* **EXERCISE INSTRUCTIONS**
Please copy each line from the entries that contains the string "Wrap".

** EXTRACTED INFORMATION follows **

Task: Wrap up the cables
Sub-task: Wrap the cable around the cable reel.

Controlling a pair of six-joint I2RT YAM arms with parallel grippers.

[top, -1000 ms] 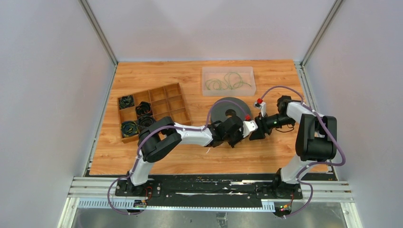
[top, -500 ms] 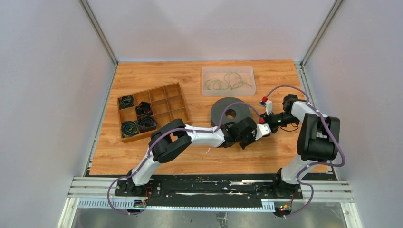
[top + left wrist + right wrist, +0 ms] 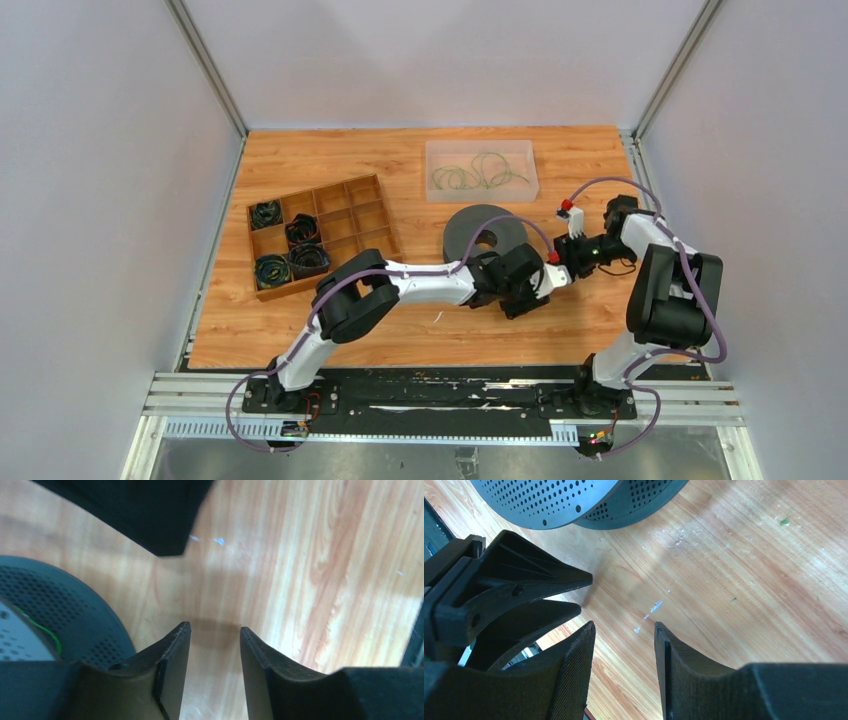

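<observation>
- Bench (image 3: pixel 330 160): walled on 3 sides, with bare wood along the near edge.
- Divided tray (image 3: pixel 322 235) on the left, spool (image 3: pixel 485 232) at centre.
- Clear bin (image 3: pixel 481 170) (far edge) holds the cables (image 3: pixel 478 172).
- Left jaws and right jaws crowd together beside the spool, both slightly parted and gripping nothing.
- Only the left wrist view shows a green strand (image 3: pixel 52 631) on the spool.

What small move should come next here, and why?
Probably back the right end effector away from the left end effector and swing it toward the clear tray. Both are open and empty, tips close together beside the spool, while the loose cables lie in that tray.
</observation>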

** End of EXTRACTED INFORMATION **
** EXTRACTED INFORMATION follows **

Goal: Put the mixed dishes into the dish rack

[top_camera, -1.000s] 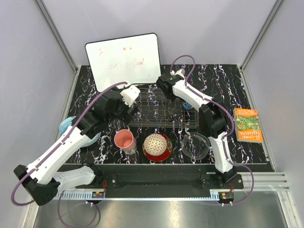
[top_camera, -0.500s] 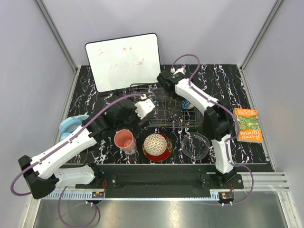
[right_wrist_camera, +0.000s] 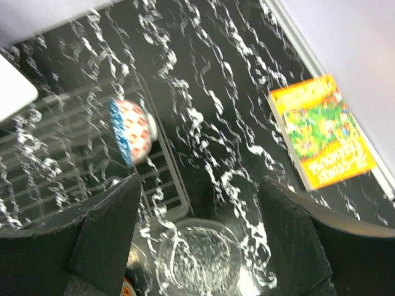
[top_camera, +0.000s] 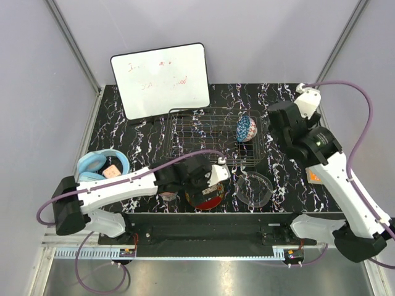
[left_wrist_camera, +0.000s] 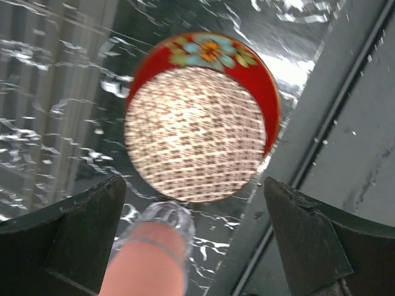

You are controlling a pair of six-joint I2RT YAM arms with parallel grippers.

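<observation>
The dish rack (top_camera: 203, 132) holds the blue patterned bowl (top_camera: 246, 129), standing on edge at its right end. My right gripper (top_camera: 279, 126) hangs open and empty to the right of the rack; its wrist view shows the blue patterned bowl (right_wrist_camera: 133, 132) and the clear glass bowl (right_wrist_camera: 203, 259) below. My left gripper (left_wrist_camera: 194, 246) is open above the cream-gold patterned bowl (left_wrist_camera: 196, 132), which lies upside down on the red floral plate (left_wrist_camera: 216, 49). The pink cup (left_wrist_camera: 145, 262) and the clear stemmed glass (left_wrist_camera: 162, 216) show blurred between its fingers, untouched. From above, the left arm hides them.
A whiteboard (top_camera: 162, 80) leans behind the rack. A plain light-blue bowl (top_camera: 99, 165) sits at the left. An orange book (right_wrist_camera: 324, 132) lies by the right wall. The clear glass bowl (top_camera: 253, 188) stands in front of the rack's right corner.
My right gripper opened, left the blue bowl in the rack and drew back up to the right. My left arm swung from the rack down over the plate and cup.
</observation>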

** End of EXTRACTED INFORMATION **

* **SOLUTION**
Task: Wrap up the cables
Sub-task: Wrap the cable around the cable reel.

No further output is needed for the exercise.